(TASK):
Could you reproduce all the entries under this sentence exactly, leaving the images aside?

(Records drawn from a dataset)
- Opening Delimiter -

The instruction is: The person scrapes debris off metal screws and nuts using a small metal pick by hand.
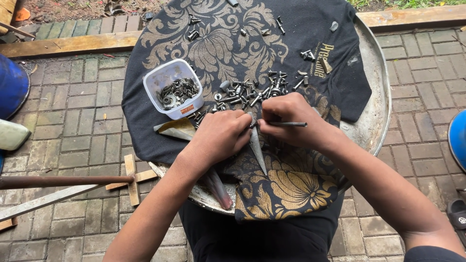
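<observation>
My left hand (221, 135) and my right hand (291, 121) meet over a black cloth with gold flower print (218, 43), spread on a round metal tray (376, 111). My right hand is closed on a long thin metal rod (291, 124) that points right. My left hand's fingers pinch something small at the rod's near end; what it is stays hidden. A pointed metal spike (256, 150) lies under the hands, tip toward me. Just beyond the knuckles lies a heap of several dark bolts and screws (252, 92).
A clear plastic tub (172, 87) with washers and nuts stands left of the heap. More loose bolts (194, 29) scatter on the far cloth. Brick paving surrounds the tray. A wooden cross piece (132, 177), a rusty bar (63, 181) and blue containers (10, 85) lie left.
</observation>
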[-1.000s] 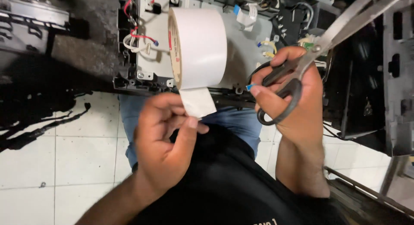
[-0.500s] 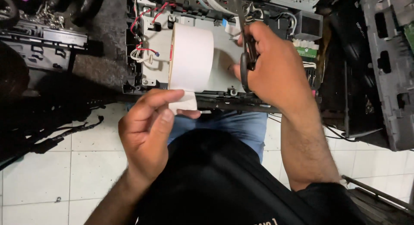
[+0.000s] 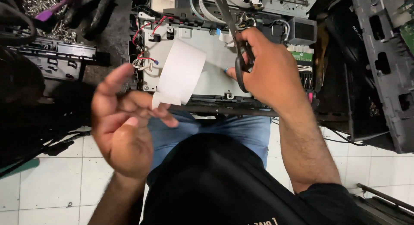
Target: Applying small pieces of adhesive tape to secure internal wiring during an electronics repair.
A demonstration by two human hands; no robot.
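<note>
White tape strip hangs mid-frame, its lower end pinched by the half-open left hand; the right hand grips black scissors beside its right edge.

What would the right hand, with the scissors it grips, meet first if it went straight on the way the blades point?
Probably the white cables atop the opened grey metal machine; depth is unclear.

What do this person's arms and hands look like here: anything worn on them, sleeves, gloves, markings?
Both arms are bare from the wrist up to the edge of a short black sleeve, part of a black top. The left hand and right hand wear no gloves, and no rings, watch or wristband show. One fingernail on the right hand looks blue. No markings are visible on either forearm.
</note>
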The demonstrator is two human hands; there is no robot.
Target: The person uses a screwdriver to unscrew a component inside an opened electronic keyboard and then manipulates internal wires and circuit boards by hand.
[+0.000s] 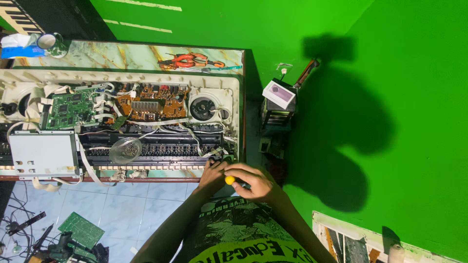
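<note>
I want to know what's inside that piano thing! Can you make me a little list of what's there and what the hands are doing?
Main thing: opened cream electronic keyboard on a marble-patterned table
Inside: green circuit board, brown circuit board, round black speaker
Left hand: touching the keyboard's near right corner
Right hand: gripping a yellow-handled screwdriver
On keyboard: clear round dish with small parts
Far edge: orange-handled pliers

Bare forearms, no sleeves in view, dark green shirt with bright yellow-green lettering
</note>
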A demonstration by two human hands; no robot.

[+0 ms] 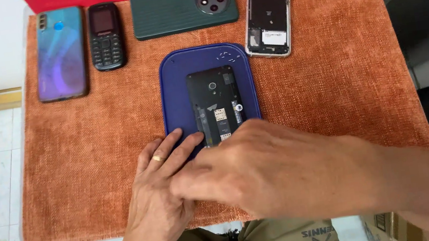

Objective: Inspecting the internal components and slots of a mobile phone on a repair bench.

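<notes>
Two hands meet at the near edge of the blue mat [175,81]: left hand [160,192] lies flat, fingers spread, steadying it. Right hand [266,172] covers the opened phone [215,100]'s near end; I cannot tell its grip. Phone lies centred on the mat, back exposed for access.

A black phone with its back cover off [216,103] lies flat and lengthwise at the frame's centre on a dark blue rounded tray [176,86], inner parts and card slots exposed, its lower end hidden.
</notes>
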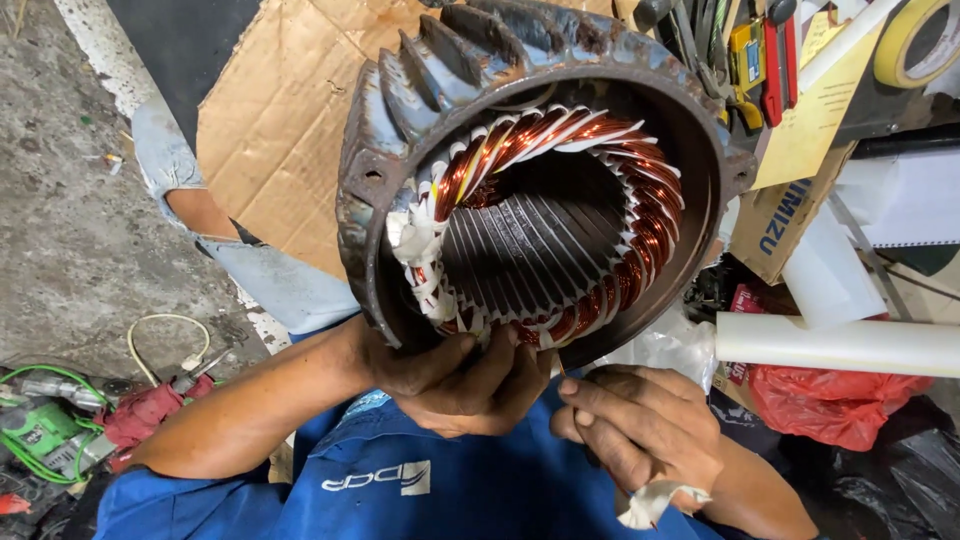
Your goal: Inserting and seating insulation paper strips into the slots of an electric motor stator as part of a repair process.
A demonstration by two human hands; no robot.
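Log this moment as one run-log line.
left hand: on stator windings | right hand: holding white tape | motor housing: tilted on cardboard

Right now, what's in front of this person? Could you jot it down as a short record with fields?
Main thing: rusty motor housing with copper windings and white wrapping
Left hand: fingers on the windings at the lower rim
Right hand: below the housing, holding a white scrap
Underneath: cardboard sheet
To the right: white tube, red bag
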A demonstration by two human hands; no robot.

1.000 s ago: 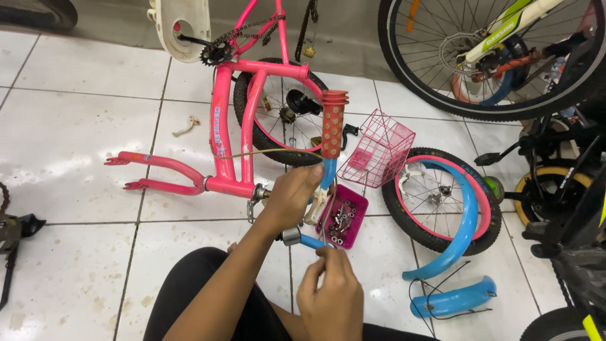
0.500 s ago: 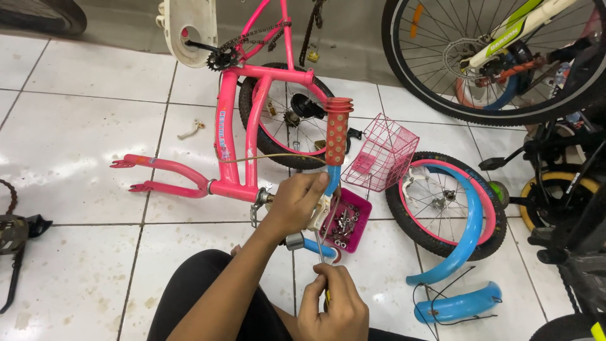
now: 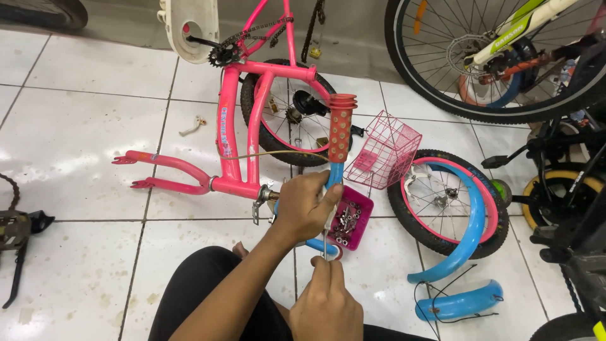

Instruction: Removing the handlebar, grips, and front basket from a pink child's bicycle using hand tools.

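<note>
My left hand (image 3: 304, 208) grips a blue handlebar (image 3: 333, 173) with an orange-red rubber grip (image 3: 339, 129) pointing up. It sits at the head end of a pink child's bicycle frame (image 3: 237, 142) lying on the tiled floor. My right hand (image 3: 325, 303) is below, pinching a thin metal tool or cable end (image 3: 325, 243) that points up at the handlebar's lower part. A small pink tray of metal nuts and bolts (image 3: 350, 221) lies just right of my left hand.
A pink wire basket (image 3: 385, 151), a small wheel with blue and pink mudguards (image 3: 451, 202) and a loose blue mudguard (image 3: 457, 303) lie to the right. A large bicycle wheel (image 3: 492, 57) stands at the back right, dark bicycles at the right edge, a pedal (image 3: 19, 227) at the left.
My right hand has moved up closer to the handlebar under my left hand. The view has shifted slightly; my left hand keeps its grip.
</note>
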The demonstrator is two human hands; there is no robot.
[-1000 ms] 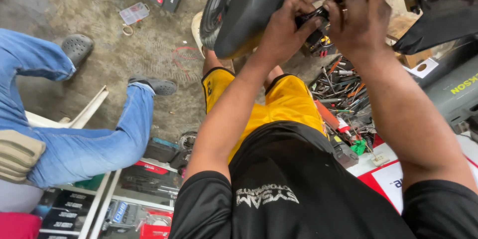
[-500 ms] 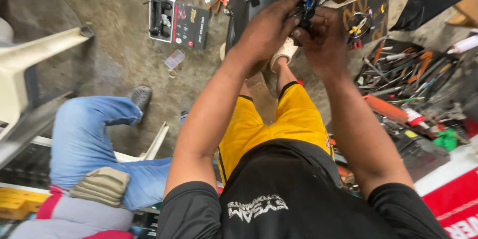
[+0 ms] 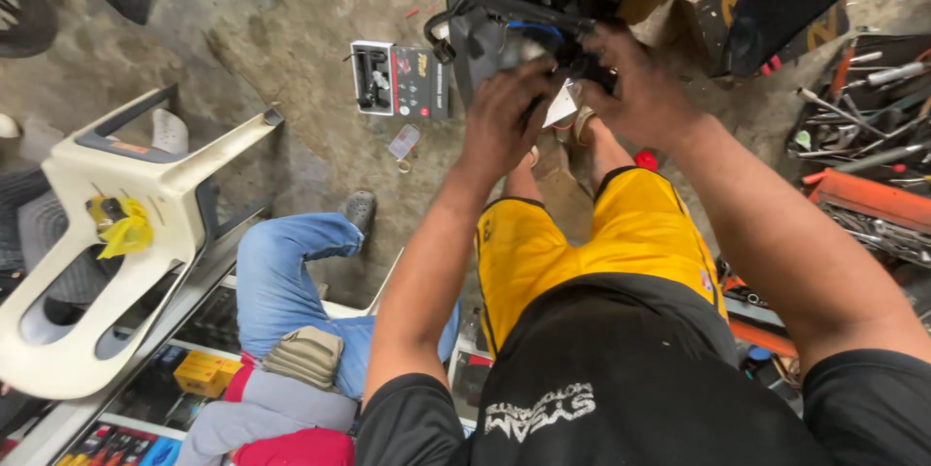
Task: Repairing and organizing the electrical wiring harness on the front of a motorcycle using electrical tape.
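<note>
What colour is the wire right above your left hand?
Blue wire, just above the left hand; the head view shows it.

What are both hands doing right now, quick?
Left hand: closed on the black motorbike part.
Right hand: closed on the same part.

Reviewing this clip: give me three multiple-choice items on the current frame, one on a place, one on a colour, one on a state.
1. Where does the open tool case lie?
A. on the concrete floor
B. on the plastic chair
C. on the wearer's lap

2. What colour are the wearer's shorts?
A. yellow
B. green
C. white

3. How is the plastic chair placed?
A. upright
B. tipped on its side
C. stacked on another

Key: 1 A, it sits on bare floor left of the left hand; 2 A, yellow below both hands, right hand included; 3 B, its legs point sideways.
</note>
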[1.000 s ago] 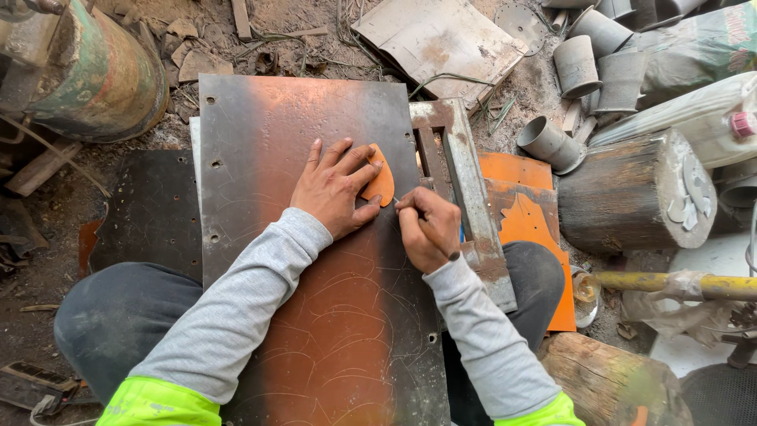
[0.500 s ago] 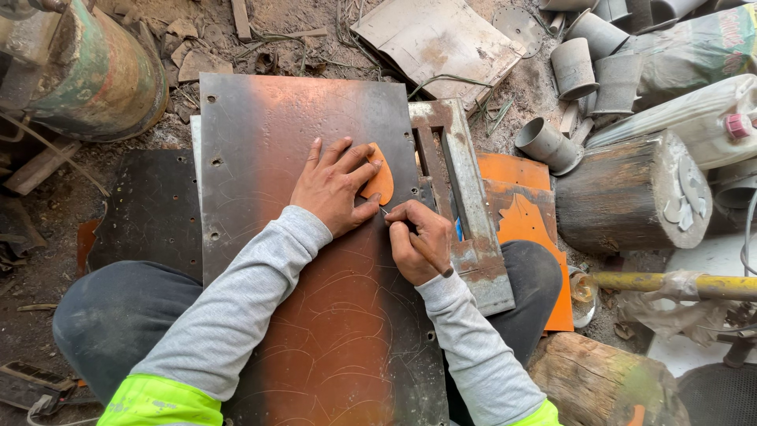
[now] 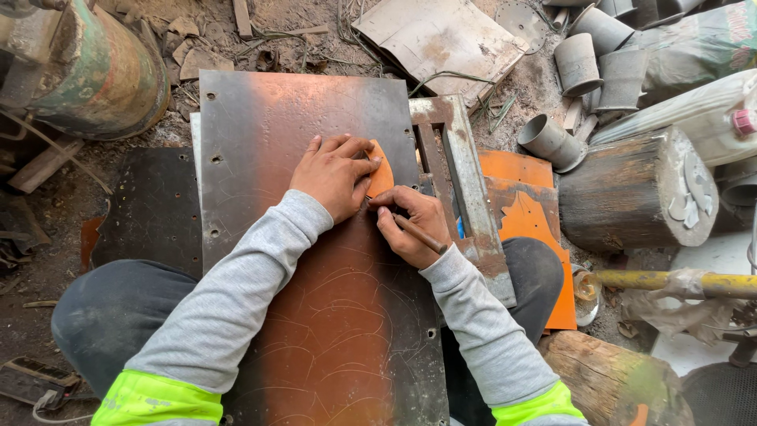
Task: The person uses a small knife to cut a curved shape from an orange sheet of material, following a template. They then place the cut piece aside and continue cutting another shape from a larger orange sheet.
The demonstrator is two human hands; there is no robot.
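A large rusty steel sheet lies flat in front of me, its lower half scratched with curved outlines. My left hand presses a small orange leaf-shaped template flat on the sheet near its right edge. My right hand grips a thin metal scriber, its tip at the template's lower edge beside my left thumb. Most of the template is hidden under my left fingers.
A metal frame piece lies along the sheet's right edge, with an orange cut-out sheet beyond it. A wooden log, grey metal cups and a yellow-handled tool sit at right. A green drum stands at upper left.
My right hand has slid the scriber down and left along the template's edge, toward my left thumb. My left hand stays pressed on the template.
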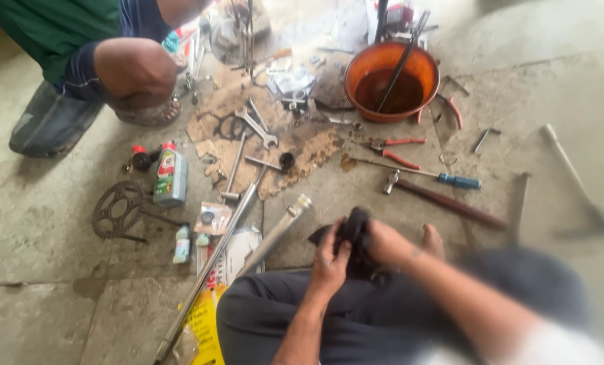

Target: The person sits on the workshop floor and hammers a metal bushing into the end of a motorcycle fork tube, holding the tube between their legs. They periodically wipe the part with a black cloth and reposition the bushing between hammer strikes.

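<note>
A dark rag (353, 230) is gripped between both hands above the lap. The left hand (330, 260) is closed on its lower edge, fingers (335, 238) curled and pressed together; the right hand (385, 242) is wrapped over its right side, its fingers hidden behind the cloth. Whether anything is held inside the rag cannot be told. Just left of the left fingers a metal tube (277, 232) is laid on the floor, with a long rod (210, 267) beside it. Beyond the fingertips a hammer (444, 201), a screwdriver (423, 174) and pliers (394, 150) are spread, and farther off an orange basin (391, 59) is seen. A bottle (171, 177) and sprocket (117, 209) lie well left.
</note>
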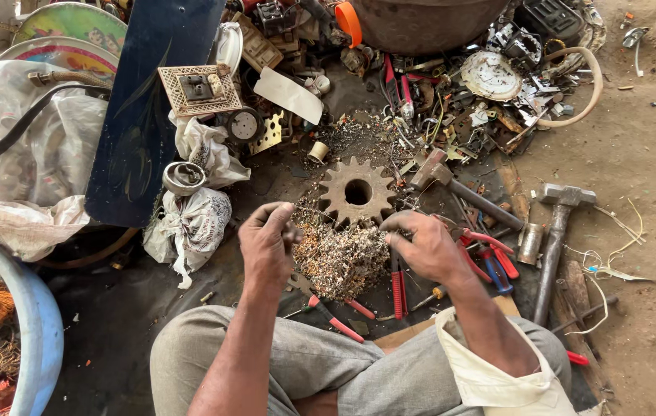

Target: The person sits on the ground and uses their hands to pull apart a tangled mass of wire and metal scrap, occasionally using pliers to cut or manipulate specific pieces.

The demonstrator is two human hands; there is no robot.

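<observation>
My left hand (266, 243) and my right hand (422, 245) hover over a heap of small metal scraps and wire bits (341, 258) on the dark ground. Both hands have fingers curled; a thin wire seems stretched between them, pinched at each end. Just behind the heap lies a rusty toothed gear (356, 192) with a round hole. Red-handled pliers (398, 286) lie under my right hand, and another red-handled tool (335, 316) lies near my left knee.
Two hammers (555, 239) (459, 189) lie to the right, with red and blue pliers (489, 258) between them. A blue tub (31, 323) holding copper wire stands at the left. White sacks (189, 223), a dark board (150, 100) and scrap parts (489, 85) crowd the back.
</observation>
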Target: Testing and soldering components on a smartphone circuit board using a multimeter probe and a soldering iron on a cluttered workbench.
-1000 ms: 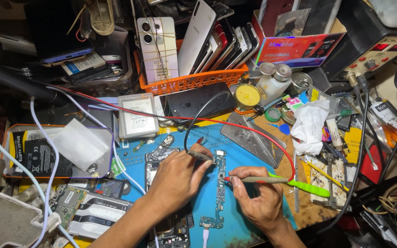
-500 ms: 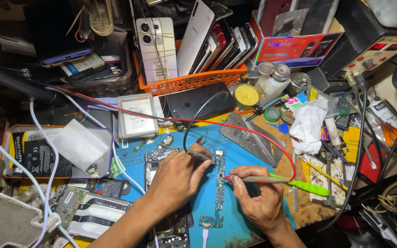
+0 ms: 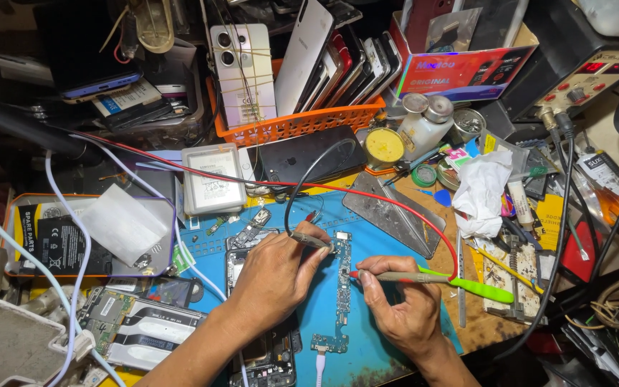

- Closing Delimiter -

(SOLUTION FOR THIS EXERCISE):
The instruction is: The person scrapes debris off metal screws and nuts using a small metal pick by hand.
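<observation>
My left hand (221, 135) and my right hand (291, 121) meet over a black cloth with gold flower print (218, 43), spread on a round metal tray (376, 111). My right hand is closed on a long thin metal rod (291, 124) that points right. My left hand's fingers pinch something small at the rod's near end; what it is stays hidden. A pointed metal spike (256, 150) lies under the hands, tip toward me. Just beyond the knuckles lies a heap of several dark bolts and screws (252, 92).
A clear plastic tub (172, 87) with washers and nuts stands left of the heap. More loose bolts (194, 29) scatter on the far cloth. Brick paving surrounds the tray. A wooden cross piece (132, 177), a rusty bar (63, 181) and blue containers (10, 85) lie left.
</observation>
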[-1.000s] 
[-0.500s] 
[+0.000s] 
Target: Applying small pieces of adhesive tape to secure internal wiring during an electronics repair.
A demonstration by two human hands; no robot.
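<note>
White tape strip hangs mid-frame, its lower end pinched by the half-open left hand; the right hand grips black scissors beside its right edge.

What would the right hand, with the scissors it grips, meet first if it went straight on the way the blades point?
Probably the white cables atop the opened grey metal machine; depth is unclear.

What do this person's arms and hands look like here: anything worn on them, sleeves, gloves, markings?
Both arms are bare from the wrist up to the edge of a short black sleeve, part of a black top. The left hand and right hand wear no gloves, and no rings, watch or wristband show. One fingernail on the right hand looks blue. No markings are visible on either forearm.
</note>
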The demonstrator is two human hands; there is no robot.
Target: The person uses a screwdriver to unscrew a component inside an opened electronic keyboard and then manipulates internal wires and circuit boards by hand.
[+0.000s] 
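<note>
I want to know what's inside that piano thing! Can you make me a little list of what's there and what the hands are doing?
Main thing: opened cream electronic keyboard on a marble-patterned table
Inside: green circuit board, brown circuit board, round black speaker
Left hand: touching the keyboard's near right corner
Right hand: gripping a yellow-handled screwdriver
On keyboard: clear round dish with small parts
Far edge: orange-handled pliers

Bare forearms, no sleeves in view, dark green shirt with bright yellow-green lettering
</note>
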A demonstration by two human hands; no robot.

[+0 ms] 

Objective: Inspecting the internal components and slots of a mobile phone on a repair bench.

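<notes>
Two hands meet at the near edge of the blue mat [175,81]: left hand [160,192] lies flat, fingers spread, steadying it. Right hand [266,172] covers the opened phone [215,100]'s near end; I cannot tell its grip. Phone lies centred on the mat, back exposed for access.

A black phone with its back cover off [216,103] lies flat and lengthwise at the frame's centre on a dark blue rounded tray [176,86], inner parts and card slots exposed, its lower end hidden.
</notes>
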Your goal: Inserting and seating insulation paper strips into the slots of an electric motor stator as part of a repair process.
A demonstration by two human hands; no robot.
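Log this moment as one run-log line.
left hand: on stator windings | right hand: holding white tape | motor housing: tilted on cardboard

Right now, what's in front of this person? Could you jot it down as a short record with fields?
Main thing: rusty motor housing with copper windings and white wrapping
Left hand: fingers on the windings at the lower rim
Right hand: below the housing, holding a white scrap
Underneath: cardboard sheet
To the right: white tube, red bag
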A demonstration by two human hands; no robot.

1.000 s ago: 
0.500 s ago: 
now: 

Instruction: Removing the handlebar, grips, and front basket from a pink child's bicycle using hand tools.

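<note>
My left hand (image 3: 304, 208) grips a blue handlebar (image 3: 333, 173) with an orange-red rubber grip (image 3: 339, 129) pointing up. It sits at the head end of a pink child's bicycle frame (image 3: 237, 142) lying on the tiled floor. My right hand (image 3: 325, 303) is below, pinching a thin metal tool or cable end (image 3: 325, 243) that points up at the handlebar's lower part. A small pink tray of metal nuts and bolts (image 3: 350, 221) lies just right of my left hand.
A pink wire basket (image 3: 385, 151), a small wheel with blue and pink mudguards (image 3: 451, 202) and a loose blue mudguard (image 3: 457, 303) lie to the right. A large bicycle wheel (image 3: 492, 57) stands at the back right, dark bicycles at the right edge, a pedal (image 3: 19, 227) at the left.
My right hand has moved up closer to the handlebar under my left hand. The view has shifted slightly; my left hand keeps its grip.
</note>
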The demonstrator is two human hands; there is no robot.
[-1000 ms] 
[-500 ms] 
[+0 ms] 
Task: Repairing and organizing the electrical wiring harness on the front of a motorcycle using electrical tape.
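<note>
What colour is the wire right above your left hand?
Blue wire, just above the left hand; the head view shows it.

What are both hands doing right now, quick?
Left hand: closed on the black motorbike part.
Right hand: closed on the same part.

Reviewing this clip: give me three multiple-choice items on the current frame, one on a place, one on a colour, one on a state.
1. Where does the open tool case lie?
A. on the concrete floor
B. on the plastic chair
C. on the wearer's lap

2. What colour are the wearer's shorts?
A. yellow
B. green
C. white

3. How is the plastic chair placed?
A. upright
B. tipped on its side
C. stacked on another

Key: 1 A, it sits on bare floor left of the left hand; 2 A, yellow below both hands, right hand included; 3 B, its legs point sideways.
</note>
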[1.000 s ago] 
[0.500 s ago] 
[now] 
Task: The person uses a small knife to cut a curved shape from an orange sheet of material, following a template. They then place the cut piece aside and continue cutting another shape from a larger orange sheet.
The demonstrator is two human hands; there is no robot.
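A large rusty steel sheet lies flat in front of me, its lower half scratched with curved outlines. My left hand presses a small orange leaf-shaped template flat on the sheet near its right edge. My right hand grips a thin metal scriber, its tip at the template's lower edge beside my left thumb. Most of the template is hidden under my left fingers.
A metal frame piece lies along the sheet's right edge, with an orange cut-out sheet beyond it. A wooden log, grey metal cups and a yellow-handled tool sit at right. A green drum stands at upper left.
My right hand has slid the scriber down and left along the template's edge, toward my left thumb. My left hand stays pressed on the template.
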
Target: The person sits on the workshop floor and hammers a metal bushing into the end of a motorcycle fork tube, holding the tube between their legs. They periodically wipe the part with a black cloth and reposition the bushing between hammer strikes.

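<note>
A dark rag (353, 230) is gripped between both hands above the lap. The left hand (330, 260) is closed on its lower edge, fingers (335, 238) curled and pressed together; the right hand (385, 242) is wrapped over its right side, its fingers hidden behind the cloth. Whether anything is held inside the rag cannot be told. Just left of the left fingers a metal tube (277, 232) is laid on the floor, with a long rod (210, 267) beside it. Beyond the fingertips a hammer (444, 201), a screwdriver (423, 174) and pliers (394, 150) are spread, and farther off an orange basin (391, 59) is seen. A bottle (171, 177) and sprocket (117, 209) lie well left.
</note>
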
Target: The person sits on the ground and uses their hands to pull apart a tangled mass of wire and metal scrap, occasionally using pliers to cut or manipulate specific pieces.

The demonstrator is two human hands; there is no robot.

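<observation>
My left hand (266, 243) and my right hand (422, 245) hover over a heap of small metal scraps and wire bits (341, 258) on the dark ground. Both hands have fingers curled; a thin wire seems stretched between them, pinched at each end. Just behind the heap lies a rusty toothed gear (356, 192) with a round hole. Red-handled pliers (398, 286) lie under my right hand, and another red-handled tool (335, 316) lies near my left knee.
Two hammers (555, 239) (459, 189) lie to the right, with red and blue pliers (489, 258) between them. A blue tub (31, 323) holding copper wire stands at the left. White sacks (189, 223), a dark board (150, 100) and scrap parts (489, 85) crowd the back.
</observation>
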Target: Testing and soldering components on a smartphone circuit board using a multimeter probe and a soldering iron on a cluttered workbench.
-1000 ms: 
-500 ms: 
+0 ms: 

This exercise requires no additional output.